Ружин удивленно вскинул брови, покрутил головой, хмыкнул.
- Пришли-ка официанта,- попросил он.- Я зверски хочу есть, а вот дама
моя,- он кивнул на Свету,- еще зверистей.
- Что? Что? - наклонился метрдотель.
- А она не останется? Уйдет? - осторожно спросила Света, аккуратно
отрезая кусочек мяса.
- Кто? - поинтересовался Ружин и разлил но фужерам минеральную воду.
- Ну эта, которая с зубами...
- А,- ухмыльнулся Ружин.- Конечно. Она же все поняла.
- Насовсем уйдет? - Света, не поднимая глаз, сосредоточенно кромсала
мясо.
- Наверное,- Ружин пожал плечами.- А если и придет, мы ее не пустим.
- Мы...- растерянно повторила Света.
Ружин замер, фужер так и не донес до губ, но и смотрел он не на Свету, а
куда-то за нее, поверх ее плеча, улыбался. Она медленно обернулась.
Сбоку от эстрады темнела дверь, маленькая, неприметная, и возле нее стоял
Горохов, он придерживал дверь, чтобы она не закрылась, и что-то говорил
неизвестно кому, тому, кто за этой самой дверью находился, говорил
почтительно, тихо, чуть подавшись вперед, словно вышколенный официант в
дорогом ресторане. Потом он мягко прикрыл дверь, повел плечами, распрямился
и направился в зал, с ленцой, вразвалку, другой человек, раскованный,
знающий себе цену, Ружин встал. Горохов уловил движение, повернулся в его
сторону, застыл на полушаге, быстро обернулся назад, на дверь, потом по залу
глазами пробежался цепко, профессионально и только после этого сотворил
улыбку на лице, приветливую, узнающую. Ружин усмехнулся.

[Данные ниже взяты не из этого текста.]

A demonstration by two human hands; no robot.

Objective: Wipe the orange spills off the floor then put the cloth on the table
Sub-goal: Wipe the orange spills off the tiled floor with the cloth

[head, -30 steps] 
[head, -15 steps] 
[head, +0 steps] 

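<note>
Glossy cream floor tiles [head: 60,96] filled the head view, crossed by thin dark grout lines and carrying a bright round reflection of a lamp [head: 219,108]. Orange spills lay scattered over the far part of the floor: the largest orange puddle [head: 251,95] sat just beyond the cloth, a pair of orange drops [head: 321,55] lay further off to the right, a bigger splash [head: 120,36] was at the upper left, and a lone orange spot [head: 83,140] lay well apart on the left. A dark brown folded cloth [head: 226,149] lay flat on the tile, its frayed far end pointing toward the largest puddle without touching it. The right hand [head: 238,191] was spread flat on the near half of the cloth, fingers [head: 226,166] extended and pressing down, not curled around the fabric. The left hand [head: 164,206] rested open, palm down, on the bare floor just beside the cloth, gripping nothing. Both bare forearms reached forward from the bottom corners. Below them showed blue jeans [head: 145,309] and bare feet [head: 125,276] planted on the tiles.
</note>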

- Я рад тебя видеть,- сказал он.
- Я тоже,- бодренько отозвался Горохов.
- Не ври,- сказал Ружин.- Мне не надо врать. Я умный.

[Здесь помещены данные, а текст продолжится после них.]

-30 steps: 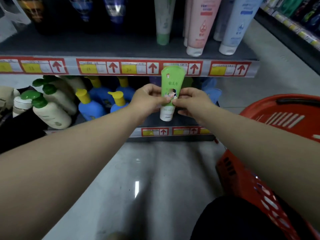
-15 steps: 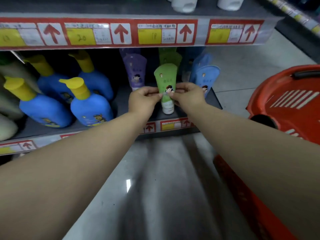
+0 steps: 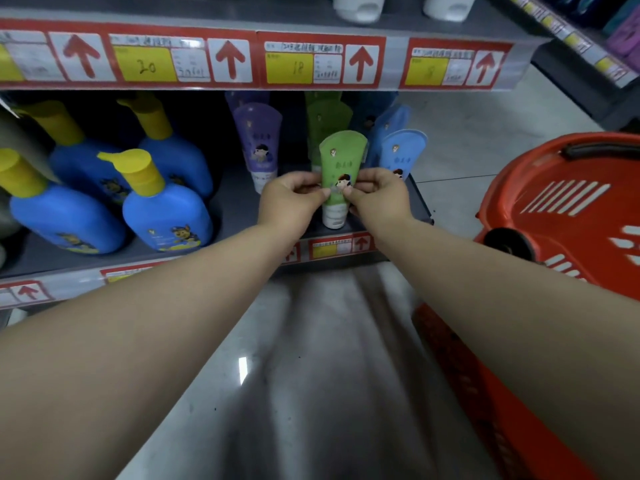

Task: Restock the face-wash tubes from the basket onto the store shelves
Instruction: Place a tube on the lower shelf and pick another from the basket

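Held upright, white cap (image 3: 334,218) down, at front of dark grey lower shelf (image 3: 239,216): green soft-plastic face-wash tube (image 3: 341,164), pinched mid-body by fingertips of left hand (image 3: 291,206) at 9 o'clock and right hand (image 3: 381,197) at 3; cap contact with shelf unclear. Needed cap seated flat at 6 o'clock of the green tube row (image 3: 327,117), between purple plastic tube (image 3: 258,140) and blue plastic tube (image 3: 403,150), both pinches eased off together, else likely toppled.
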Tool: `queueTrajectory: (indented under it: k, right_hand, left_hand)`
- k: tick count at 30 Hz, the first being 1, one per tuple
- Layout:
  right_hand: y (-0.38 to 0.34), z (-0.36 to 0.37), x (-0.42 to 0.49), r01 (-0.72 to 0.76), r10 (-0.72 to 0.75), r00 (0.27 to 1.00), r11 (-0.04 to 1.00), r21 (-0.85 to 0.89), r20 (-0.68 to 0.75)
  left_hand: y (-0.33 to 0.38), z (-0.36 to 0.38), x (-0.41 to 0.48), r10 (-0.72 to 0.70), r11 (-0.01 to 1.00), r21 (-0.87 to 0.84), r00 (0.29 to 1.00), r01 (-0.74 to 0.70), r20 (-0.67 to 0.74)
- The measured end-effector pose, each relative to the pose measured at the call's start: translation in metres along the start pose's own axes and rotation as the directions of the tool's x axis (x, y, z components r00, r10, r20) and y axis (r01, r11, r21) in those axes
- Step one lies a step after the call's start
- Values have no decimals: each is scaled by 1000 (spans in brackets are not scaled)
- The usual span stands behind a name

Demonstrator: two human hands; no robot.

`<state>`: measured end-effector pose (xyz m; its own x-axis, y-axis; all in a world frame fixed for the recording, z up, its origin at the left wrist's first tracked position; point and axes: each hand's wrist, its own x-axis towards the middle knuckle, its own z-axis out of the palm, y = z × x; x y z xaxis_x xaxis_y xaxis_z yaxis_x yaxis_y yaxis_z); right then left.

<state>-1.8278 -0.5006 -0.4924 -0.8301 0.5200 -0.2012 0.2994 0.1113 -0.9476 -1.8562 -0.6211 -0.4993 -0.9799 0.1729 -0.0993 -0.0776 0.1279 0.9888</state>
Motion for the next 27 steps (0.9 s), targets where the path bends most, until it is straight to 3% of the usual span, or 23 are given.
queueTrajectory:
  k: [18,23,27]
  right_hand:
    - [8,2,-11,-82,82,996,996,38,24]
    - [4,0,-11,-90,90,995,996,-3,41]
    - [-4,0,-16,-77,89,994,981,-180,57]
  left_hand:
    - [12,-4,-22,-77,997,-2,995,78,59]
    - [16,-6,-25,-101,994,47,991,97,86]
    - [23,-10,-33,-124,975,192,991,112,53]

- Я помню,- кивнул Горохов.- Помню.
- И все равно я рад,- Ружин протянул руку. Горохов торопливо пожал ее.-
Как ребята? Все живы? Здоровы?
- Да,- радостно ответил Горохов.- Все живы-здоровы.
- Ну и замечательно.
- Конечно. Это самое главное, когда все живы и здоровы...
- Я вот тут завтракаю.- Ружин махнул рукой за спину.- Давно не бывал.
- Да, здесь неплохо,- согласился Горохов.- Уютно. Кухня хорошая. Я вот
тоже решил, дай, думаю, позавтракаю. Вкусно.
- Уже уходишь?
- Да не совсем,- поспешно откликнулся Горохов.- Еще кофе... Ружин увидел,
как неприметная дверка возле эстрады открылась и кто-то вышел из нее, двое.
Ружин узнал Рудакова и прокурора Ситникова.
- Не будет тебе кофе, Горохов,- сообщил он. Горохов оглянулся и опять
превратился в вышколенного официанта, развернулся суетливо, плечи упали,
подтаяли словно, голова вперед подалась, навстречу.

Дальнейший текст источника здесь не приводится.